Background to Year 9 Plus

The concept trial

Year 9 Plus is a concept trial developed by the Ministry of Education in the second half of 2015.

The concept of Year 9 Plus is based on the principle that while intervening early has significant impact on outcomes where vulnerability is high, follow up is also necessary to ensure sustainable change in educational outcomes. So the trial aims to work with selected students and their whānau, from the beginning of secondary school in 2016, and to continue to support them throughout their time in secondary education. The investment in the concept trial is $2.2 million over four years.

Year 9 Plus is intended to help students and families/whānau overcome impediments to successful secondary education, in and out of school. Year 9 Plus aims to make sure those students who may previously have left school early are now supported to continue their education successfully, and have support for their involvement in school activities.

The concept trial is based in the wider Gisborne region, with students selected coming from schools located in districts from Hicks Bay south to Wairoa. Risk modelling has indicated that the Gisborne/East Coast region has a higher risk of early secondary disengagement than other regions.

Students were identified near the end of 2015 as being potentially at risk of not fully benefitting from or completing their secondary education in subsequent years. One hundred students were offered the opportunity to enter the trial. Each student selected will have the support of a 'champion', from the point of entry to Year 9.

The champions

The central feature of the concept's design is the employment of a small team of champions to support nominated students. Each student offered an entry place receives wrap-around support from a person of standing in the local community, known as a champion. The Ministry employs seven Year 9 Plus champions, led by a Lead Champion and a programme coordinator. One is based in the East Coast, one in Wairoa and the remainder work out of Gisborne. Champions are drawn from and have strong links with the local community.

The role of the champion is to help the students and their whānau to navigate their way through transition to Year 9 and their subsequent years of schooling. Champions' prime responsibility is to work with students, their families, the school, community organisations and government agencies to make sure their allocated participants, siblings and whānau are well supported through their secondary education.

Selecting the participants

In late 2015, principals of schools in the Wairoa/Gisborne/East Coast region with Year 8 students nominated those students they felt could use extra support transitioning and participating in secondary school from 2016. Schools forwarded these names to the Ministry of Education in Napier. About 180 students were nominated.

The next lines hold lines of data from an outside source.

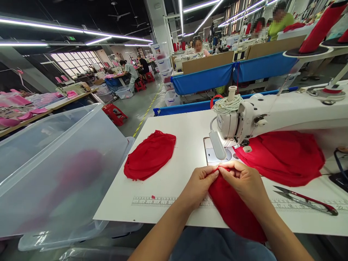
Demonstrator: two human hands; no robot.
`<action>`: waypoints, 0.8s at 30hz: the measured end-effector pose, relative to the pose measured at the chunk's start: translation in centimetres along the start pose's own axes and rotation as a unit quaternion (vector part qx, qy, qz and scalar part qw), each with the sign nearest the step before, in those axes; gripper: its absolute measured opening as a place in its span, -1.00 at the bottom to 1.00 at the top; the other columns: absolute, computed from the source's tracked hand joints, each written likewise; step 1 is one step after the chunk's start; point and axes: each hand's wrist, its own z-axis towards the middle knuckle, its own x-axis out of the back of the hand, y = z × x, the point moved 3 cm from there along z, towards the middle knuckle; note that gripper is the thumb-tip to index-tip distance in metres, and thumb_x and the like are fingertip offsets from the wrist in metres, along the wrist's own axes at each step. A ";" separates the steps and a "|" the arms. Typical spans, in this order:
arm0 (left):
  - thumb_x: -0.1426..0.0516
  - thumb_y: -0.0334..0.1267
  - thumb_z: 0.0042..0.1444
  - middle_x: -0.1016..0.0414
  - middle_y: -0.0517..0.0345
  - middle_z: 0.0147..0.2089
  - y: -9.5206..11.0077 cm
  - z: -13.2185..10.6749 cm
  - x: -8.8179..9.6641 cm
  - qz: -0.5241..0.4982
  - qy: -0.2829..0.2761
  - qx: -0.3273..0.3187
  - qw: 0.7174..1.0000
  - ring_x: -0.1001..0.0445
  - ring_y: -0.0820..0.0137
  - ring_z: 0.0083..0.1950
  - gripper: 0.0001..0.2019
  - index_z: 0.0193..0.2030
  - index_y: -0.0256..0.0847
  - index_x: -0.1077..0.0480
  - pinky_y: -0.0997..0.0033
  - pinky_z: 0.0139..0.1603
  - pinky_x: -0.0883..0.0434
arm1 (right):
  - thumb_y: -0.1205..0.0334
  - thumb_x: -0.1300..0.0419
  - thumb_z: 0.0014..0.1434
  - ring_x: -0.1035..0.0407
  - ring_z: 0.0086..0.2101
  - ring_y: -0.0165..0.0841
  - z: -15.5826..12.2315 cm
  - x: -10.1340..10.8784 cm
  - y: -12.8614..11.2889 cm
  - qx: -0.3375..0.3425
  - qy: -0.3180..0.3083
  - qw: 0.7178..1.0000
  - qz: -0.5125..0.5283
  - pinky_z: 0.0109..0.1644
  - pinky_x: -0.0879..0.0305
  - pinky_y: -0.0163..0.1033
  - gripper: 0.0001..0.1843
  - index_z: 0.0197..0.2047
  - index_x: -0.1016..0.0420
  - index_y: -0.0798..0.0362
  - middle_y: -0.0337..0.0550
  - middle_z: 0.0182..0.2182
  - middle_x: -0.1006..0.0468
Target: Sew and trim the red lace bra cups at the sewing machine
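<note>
Left hand (199,183) and right hand (243,181) pinch the red fabric (231,212), sewing machine (236,119) at twelve o'clock: a slipping fold could drag fingertips underneath.

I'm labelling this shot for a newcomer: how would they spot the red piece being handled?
Find the white sewing machine on the table. In front of its needle, the left hand and right hand pinch the top edge of a red fabric piece that drapes over the table's near edge. The red heap under the machine arm and the red stack further left lie untouched.
</note>
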 end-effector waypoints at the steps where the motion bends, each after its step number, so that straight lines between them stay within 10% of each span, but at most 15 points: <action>1: -0.26 0.00 0.06 -0.56 0.08 -0.34 -0.1 0.0 0.0 0.001 0.001 -0.001 1.000 -0.42 0.40 -0.33 -0.68 -0.25 -0.24 -0.61 0.49 -0.24 -0.30 | -0.06 -0.16 -0.03 -0.27 -0.50 -0.32 0.0 0.0 0.0 -0.003 0.007 1.000 -0.007 -0.43 -0.21 -0.25 -0.67 -0.41 -0.55 0.04 -0.17 -0.56 -0.46; 15: -0.37 -0.09 -0.08 -0.58 0.07 -0.32 -0.6 0.2 1.8 -0.141 0.061 0.037 0.987 -0.50 0.36 -0.23 -0.66 -0.23 -0.30 -0.56 0.49 -0.19 -0.34 | -0.12 -0.08 0.10 -0.29 -0.61 -0.38 -3.5 5.3 3.4 -0.041 0.155 0.979 -0.124 -0.50 -0.21 -0.28 -0.59 -0.15 -0.51 -0.04 -0.27 -0.57 -0.46; 24: -0.42 -0.22 -0.15 -0.56 0.04 -0.37 -1.2 0.7 0.9 -0.178 0.050 0.057 0.981 -0.49 0.37 -0.29 -0.69 -0.32 -0.37 -0.52 0.41 -0.14 -0.37 | -0.32 0.03 0.06 -0.46 -0.28 -0.17 -4.0 5.0 5.3 -0.024 0.041 0.956 -0.290 -0.40 -0.29 -0.17 -0.49 -0.31 -0.48 -0.10 -0.13 -0.24 -0.57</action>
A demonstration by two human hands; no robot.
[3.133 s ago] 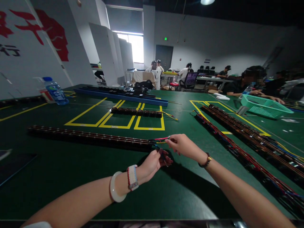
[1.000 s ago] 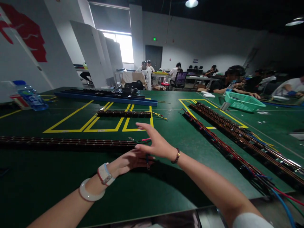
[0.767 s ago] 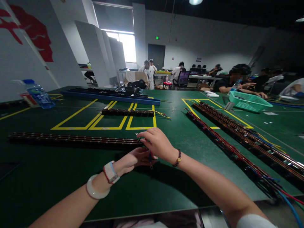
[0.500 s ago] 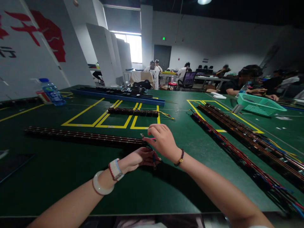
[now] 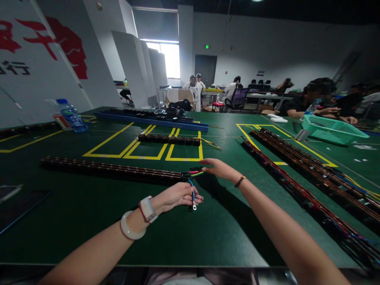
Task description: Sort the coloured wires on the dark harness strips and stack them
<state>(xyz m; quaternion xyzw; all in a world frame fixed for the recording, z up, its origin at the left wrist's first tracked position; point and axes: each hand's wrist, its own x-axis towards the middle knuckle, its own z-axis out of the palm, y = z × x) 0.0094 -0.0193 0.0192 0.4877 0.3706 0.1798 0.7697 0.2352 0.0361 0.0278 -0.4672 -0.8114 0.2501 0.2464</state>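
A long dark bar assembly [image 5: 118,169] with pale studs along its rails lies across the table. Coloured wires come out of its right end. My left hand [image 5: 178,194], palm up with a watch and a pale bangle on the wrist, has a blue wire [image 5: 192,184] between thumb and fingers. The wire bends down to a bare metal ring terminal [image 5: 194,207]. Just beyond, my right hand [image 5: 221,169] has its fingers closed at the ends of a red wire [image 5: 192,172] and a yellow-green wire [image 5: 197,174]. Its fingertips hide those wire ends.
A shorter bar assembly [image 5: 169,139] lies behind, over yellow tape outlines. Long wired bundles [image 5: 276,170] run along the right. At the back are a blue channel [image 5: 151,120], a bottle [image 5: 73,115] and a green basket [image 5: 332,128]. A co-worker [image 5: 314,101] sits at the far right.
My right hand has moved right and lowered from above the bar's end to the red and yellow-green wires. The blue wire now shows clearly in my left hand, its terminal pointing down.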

From this list of students, the Ministry used a statistical model for predicting students' non-attainment of NCEA Level 2 to prioritise the students to be offered the opportunity to enter the programme in 2016.

The length of the trial and outcomes expected

Champions will continue to work with students throughout their period of attendance at secondary school, if they remain in the wider Gisborne region. For some students this support may last to 2019. For others it may be 2020. For a few students this may end before 2019, if they leave school or the local region before then. Participation in Year 9 Plus is expected to lead to positive changes in educational outcomes for the students, particularly retention, engagement and the attainment of NCEA Level 2. Year 9 Plus also provides an opportunity to look at how a 'social investment' approach[1] might be applied through a targeted educational intervention over a sustained period, and what, if anything, the wider educational system can learn from such an experience.

Phases in the project

The evidence used by the Ministry in designing the programme indicated that each year of the trial was likely to present a range of foreseeable challenges or key risk factors that the programme will need to meet or overcome if it is to succeed. These challenges are:

  • 2016 when students transition into secondary schooling - a challenge for Phase One of the project (the 'start-up' phase) was in supporting successful transition
  • 2017 and 2018 when the opportunity is available for leaving school - a challenge for Phase Two of the project (the 'consolidation of engagement' phase) is in supporting successful ongoing engagement
  • 2018 and 2019 when participants are expected to successfully complete NCEA Levels 1 and 2 - a challenge for Phase Three of the project (the 'academic achievement' phase) is in supporting accelerated attainment and achievement
  • 2019 and 2020 when students are turning 18 and transitioning to the next life stage - a challenge for Phase Four of the project (the 'future pathways' phase) is in supporting the transition to successful adulthood.

[1] McLeod, K., Templeton, R., Ball, C., Tumen, S., Crichton, S. and Dixon, S. (2015). Using Integrated Administrative Data to Identify Youth Who Are At Risk of Poor Outcomes As Adults. Wellington: Treasury Analytical Paper 15/02.